My friend Neals has a post on nicknames. Apparently he doesn’t like them, even the seemingly innocuous Neals. It made me think about some of the nicknames I’ve been called in my life and some of the nicknames I’ve used for others.

With the exception of a few playground taunts, I think most nicknames are terms of endearment. It shows a certain affection and familiarity that I have my own name for you, or a name I share with a close group of friends. Sometimes it’s not the affection you’re looking for or it’s not something you’re particularly proud of, but I think nicknames are evidence of a bond.

I was Nevinin in fourth grade and hated it, though I secretly wanted to ask that girl to dance in sixth grade. I was Jimi in high school, which I grudgingly accepted, though at first I didn’t get it. I was the Jammin’ K-Man to my air guitar buddy Adam, a nickname that came from many Friday night air guitar sessions to Petra.

While none of them are favorites of mine, they all say something about those relationships, and I hold those bonds close.

Nicknames make it acceptable to call my wife Chickenhead and my dog Mazie-butt (Have you see Mazie’s butt? It’s huge!). It’s probably rare that I bestow nicknames on people. I’m more likely to pick up something someone else is using. But the bond is still there.

Naming, I’ve discovered, is a very powerful and deep thing. There is meaning, even in a name as silly as Speak. As we try to come up with a name for our coming child, I’m almost crippled trying to come up with something that works. I end up flipping through the name books and looking for classic combinations, like Swanhilda Himalaya Hendricks.

The most difficult part of giving a name to a child is that the name has very little to do with the child. And that’s why I think nicknames captivate us so. A name usually has very little to do with you. It’s given when you’re born, so it usually has nothing to do with your personality, your likes or dislikes, how you look or anything. It’s what your parents like. Nicknames are given by those who know us.

One of my favorite nicknames is Brick. It was given to my friend Scott after a game of hockey. If you ever try to check Brick into a snowbank you’ll know why we call him that. The name stuck through all of high school, but after high school I’ve been one of the few to keep it up. That’s the other thing about nicknames–they very rarely carry with us through different groups of friends and different periods of time. Now everyone knows him as Scott. But he’s still Brick to me. It’s a connection we have. It reminds me of games of hockey on frozen Michigan lakes, of ‘ring and runs’ with our respective high school girl friends, of good conversations and snapping a pre-dawn picture of comet Hale-Bopp.

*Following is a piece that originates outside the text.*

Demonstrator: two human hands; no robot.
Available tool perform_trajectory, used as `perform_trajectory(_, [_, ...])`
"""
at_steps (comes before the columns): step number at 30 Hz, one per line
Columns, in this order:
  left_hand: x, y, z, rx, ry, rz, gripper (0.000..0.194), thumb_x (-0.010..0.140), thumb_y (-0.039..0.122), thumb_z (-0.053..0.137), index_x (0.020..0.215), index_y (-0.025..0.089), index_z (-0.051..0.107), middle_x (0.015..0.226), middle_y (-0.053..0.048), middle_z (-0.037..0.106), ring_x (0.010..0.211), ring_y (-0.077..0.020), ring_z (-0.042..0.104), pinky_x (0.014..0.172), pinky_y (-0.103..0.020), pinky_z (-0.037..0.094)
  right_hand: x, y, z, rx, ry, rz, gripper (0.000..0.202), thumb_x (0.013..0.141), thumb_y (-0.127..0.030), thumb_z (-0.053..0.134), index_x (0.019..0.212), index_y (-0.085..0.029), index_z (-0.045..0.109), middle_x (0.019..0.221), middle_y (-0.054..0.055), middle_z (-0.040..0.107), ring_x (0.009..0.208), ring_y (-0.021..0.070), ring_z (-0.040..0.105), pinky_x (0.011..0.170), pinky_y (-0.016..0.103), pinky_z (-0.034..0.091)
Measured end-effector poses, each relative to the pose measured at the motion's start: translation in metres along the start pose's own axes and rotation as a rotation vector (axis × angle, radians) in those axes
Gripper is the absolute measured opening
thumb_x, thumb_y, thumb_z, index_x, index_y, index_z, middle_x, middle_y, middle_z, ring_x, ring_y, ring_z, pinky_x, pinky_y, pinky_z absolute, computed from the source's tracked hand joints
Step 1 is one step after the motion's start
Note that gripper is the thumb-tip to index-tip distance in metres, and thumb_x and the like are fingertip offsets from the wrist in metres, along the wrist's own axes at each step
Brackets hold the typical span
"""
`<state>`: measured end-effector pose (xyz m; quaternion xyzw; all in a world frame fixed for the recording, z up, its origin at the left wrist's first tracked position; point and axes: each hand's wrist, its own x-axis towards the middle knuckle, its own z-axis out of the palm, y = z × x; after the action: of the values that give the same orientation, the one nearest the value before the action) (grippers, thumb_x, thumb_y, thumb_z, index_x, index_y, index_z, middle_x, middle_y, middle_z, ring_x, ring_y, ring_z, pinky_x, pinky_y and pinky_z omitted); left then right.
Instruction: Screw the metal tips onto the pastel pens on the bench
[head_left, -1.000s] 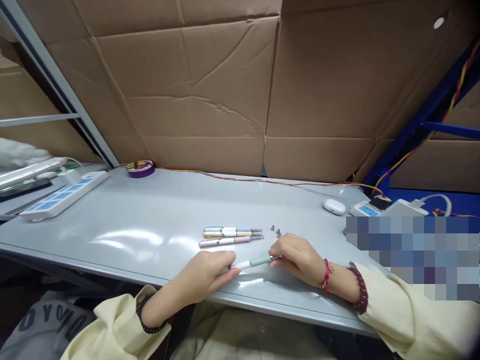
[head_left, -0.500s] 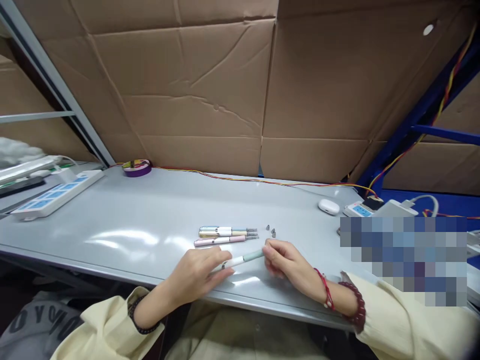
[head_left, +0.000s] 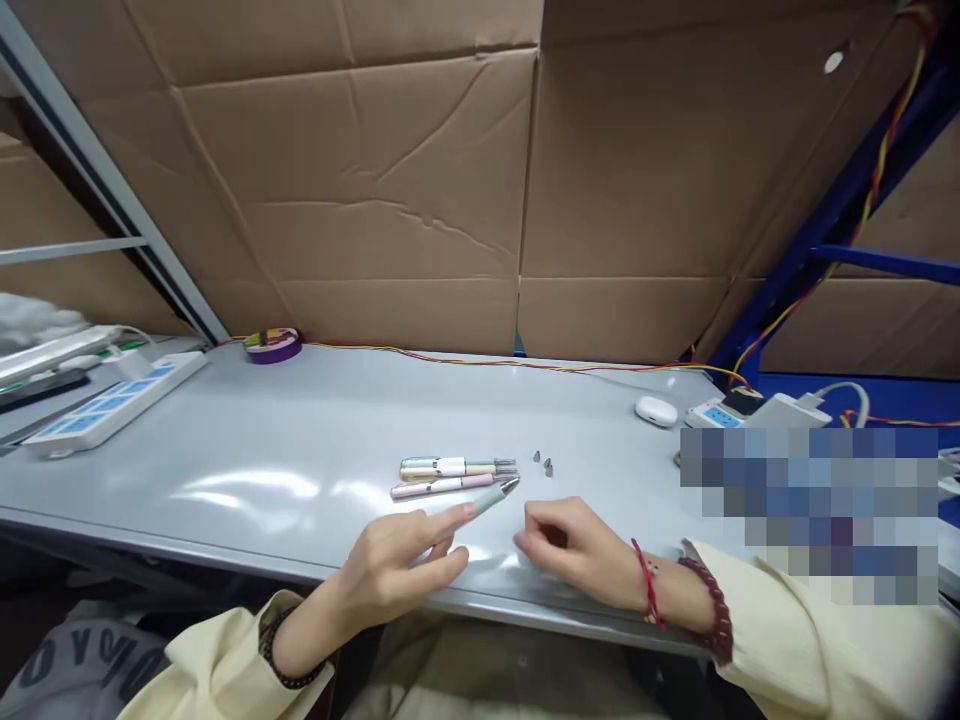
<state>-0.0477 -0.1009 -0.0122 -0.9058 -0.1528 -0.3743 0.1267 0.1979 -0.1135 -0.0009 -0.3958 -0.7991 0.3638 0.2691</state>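
Observation:
My left hand (head_left: 401, 558) holds a pale green pen (head_left: 492, 498) with a silver cone tip, which points up and right. The index finger lies along the pen, and the thumb is stretched out below; the pen's rear part is hidden by the hand. My right hand (head_left: 574, 545) rests by the table's front edge, apart from the pen, its fingers loosely curled with nothing showing in them. Beyond the left hand lie a pink pen (head_left: 442, 487), a yellow pen (head_left: 480, 471) and a blue pen (head_left: 420, 462), refills bare at the right. Several small silver pen tips (head_left: 548, 467) lie nearby.
A white earbud case (head_left: 656, 411) sits at the right. A power strip (head_left: 112, 405) lies at the left, another (head_left: 712, 414) at the back right. A purple tape roll (head_left: 273, 347) and red-yellow wires (head_left: 450, 359) run along the cardboard wall (head_left: 375, 230).
My right hand has let go of the green pen's front end and moved slightly down. The silver tip now shows, and the pen in my left hand points more upward.

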Motion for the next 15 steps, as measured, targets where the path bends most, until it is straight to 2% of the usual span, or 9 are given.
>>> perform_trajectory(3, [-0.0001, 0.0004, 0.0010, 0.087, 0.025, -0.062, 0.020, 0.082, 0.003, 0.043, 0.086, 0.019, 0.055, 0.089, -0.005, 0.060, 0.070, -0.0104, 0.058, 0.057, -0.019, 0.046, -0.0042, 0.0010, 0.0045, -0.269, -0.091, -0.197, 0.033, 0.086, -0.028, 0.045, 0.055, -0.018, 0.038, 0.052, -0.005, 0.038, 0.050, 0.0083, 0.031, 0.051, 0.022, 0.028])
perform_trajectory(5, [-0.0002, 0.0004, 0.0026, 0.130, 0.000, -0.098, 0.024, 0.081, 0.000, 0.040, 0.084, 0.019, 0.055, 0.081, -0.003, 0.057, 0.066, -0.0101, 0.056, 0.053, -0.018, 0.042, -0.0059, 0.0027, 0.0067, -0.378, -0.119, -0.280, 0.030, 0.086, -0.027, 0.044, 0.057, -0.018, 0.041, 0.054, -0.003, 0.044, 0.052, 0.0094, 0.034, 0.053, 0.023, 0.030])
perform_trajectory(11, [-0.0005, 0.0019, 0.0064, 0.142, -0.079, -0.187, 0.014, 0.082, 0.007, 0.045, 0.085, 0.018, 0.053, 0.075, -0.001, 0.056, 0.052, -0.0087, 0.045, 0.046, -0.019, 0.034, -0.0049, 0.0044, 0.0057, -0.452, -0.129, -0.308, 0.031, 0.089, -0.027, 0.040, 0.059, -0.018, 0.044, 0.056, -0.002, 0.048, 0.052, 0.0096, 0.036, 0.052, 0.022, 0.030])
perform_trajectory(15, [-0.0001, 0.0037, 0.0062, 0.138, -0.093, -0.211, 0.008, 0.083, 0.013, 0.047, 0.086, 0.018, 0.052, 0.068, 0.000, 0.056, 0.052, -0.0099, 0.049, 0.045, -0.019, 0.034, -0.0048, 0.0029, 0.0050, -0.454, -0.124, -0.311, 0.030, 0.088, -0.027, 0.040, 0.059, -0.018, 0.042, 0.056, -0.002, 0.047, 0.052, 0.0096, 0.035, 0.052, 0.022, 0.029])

I used to give things the name “unnamed” when I couldn’t come up with a name. The Unnamed Column. The Unnamed Web Site. I almost had an Unnamed Radio Show. I think to remain unnamed is to fade away.

4 thoughts on “Nicknames”

  1. Nicknames also demonstrate power. Early in W’s term there were a number of articles written about his renaming everyone he had contact with – some of these people deeply resented it. (A quick google should find some of these, I imagine.)

  2. Meh, a good nickname is in the eye of the beholder. It can be good or bad, and you don’t have to have a particular reason for it, no matter how innocuous the name. I wasn’t trying to be pissy bringing it up, btw, I was just thinking about it and reminding some people about it.

    But yeah, naming can be a powerful thing. That why Adam’s job of naming things is actually pretty darn important. It’s also why we hate playground nicknames that we hated, or why we can really identify with things we like. I like Neal, and I like Thomas. They’ve become me and who I am.

    Good luck with the naming stuff… are you getting requests and feedback from friends and relatives? I tend to think best bouncing ideas off of others, so that might be cool. Jessica likes the name Gwendolyn… if I recall right, I think it means purity, etc. Not really suggesting that, just bringing it up. I really do like the Bible for names, though, there are some good ones in there. Rebekah and Malachi have been two good ones for me.

  3. And Nebuchadnezzar. That’s just a bit too much of a mouthful when you’re trying to scold the child.